_Exercise:_ Transcribe the data exactly, stopping after the "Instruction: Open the" line.

════════════════

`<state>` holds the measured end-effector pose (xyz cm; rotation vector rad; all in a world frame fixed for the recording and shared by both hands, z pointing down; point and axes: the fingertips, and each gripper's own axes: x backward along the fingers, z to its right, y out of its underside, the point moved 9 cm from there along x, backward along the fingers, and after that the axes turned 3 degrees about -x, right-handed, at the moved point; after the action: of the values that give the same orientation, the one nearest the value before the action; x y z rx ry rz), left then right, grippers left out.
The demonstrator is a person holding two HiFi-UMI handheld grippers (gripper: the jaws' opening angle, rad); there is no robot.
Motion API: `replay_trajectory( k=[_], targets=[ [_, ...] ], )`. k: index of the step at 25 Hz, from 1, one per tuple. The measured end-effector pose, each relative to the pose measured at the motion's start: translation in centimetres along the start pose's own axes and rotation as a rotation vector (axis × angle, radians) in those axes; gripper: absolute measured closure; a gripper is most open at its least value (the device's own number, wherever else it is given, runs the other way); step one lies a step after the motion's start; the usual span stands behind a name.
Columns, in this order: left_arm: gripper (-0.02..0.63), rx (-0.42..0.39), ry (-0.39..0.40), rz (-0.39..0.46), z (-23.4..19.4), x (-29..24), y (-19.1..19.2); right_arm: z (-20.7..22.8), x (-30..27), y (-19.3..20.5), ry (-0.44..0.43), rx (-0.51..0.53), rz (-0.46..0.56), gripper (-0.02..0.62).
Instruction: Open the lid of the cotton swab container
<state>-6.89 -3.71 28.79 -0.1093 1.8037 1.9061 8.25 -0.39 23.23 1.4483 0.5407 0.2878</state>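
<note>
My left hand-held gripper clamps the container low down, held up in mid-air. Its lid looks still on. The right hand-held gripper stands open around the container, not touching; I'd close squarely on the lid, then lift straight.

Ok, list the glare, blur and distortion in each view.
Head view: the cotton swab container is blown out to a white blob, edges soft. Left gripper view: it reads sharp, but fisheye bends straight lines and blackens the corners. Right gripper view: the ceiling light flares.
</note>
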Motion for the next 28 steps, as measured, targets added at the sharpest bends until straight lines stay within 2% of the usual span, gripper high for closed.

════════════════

_Problem solution:_
`<state>` holds the measured end-effector pose (xyz cm; rotation vector rad; all in a world frame fixed for the recording and shared by both hands, z pointing down; point and axes: the fingertips, and each gripper's own axes: x backward along the fingers, z to its right, y out of its underside, the point moved 9 cm from there along x, backward along the fingers, and after that the axes turned 3 degrees about -x, right-handed, at the moved point; after the action: of the values that give the same orientation, the one nearest the value before the action; x y z rx ry rz), left then right, grippers left out.
The demonstrator is a person holding two HiFi-UMI handheld grippers (gripper: the jaws' opening angle, rad); there is no robot.
Motion API: `replay_trajectory( k=[_], targets=[ [_, ...] ], )`. k: index of the step at 25 Hz, from 1, one per tuple. The measured end-effector pose, each relative to the pose measured at the motion's start: translation in centimetres along the start pose's own axes and rotation as a rotation vector (axis × angle, radians) in those axes; gripper: absolute measured closure; a gripper is most open at its least value (the device's own number, wherever else it is given, runs the other way); step one lies a step after the motion's start; the usual span stands behind a name.
Columns, in this order: left_arm: gripper (-0.02..0.63), rx (-0.42..0.39), ry (-0.39..0.40), rz (-0.39..0.46), z (-23.4..19.4), x (-29..24), y (-19.1..19.2); right_arm: z (-20.7..22.8), x (-30..27), y (-19.3..20.5), ry (-0.44..0.43), rx (-0.51..0.53), rz (-0.46..0.56), gripper (-0.02..0.62).
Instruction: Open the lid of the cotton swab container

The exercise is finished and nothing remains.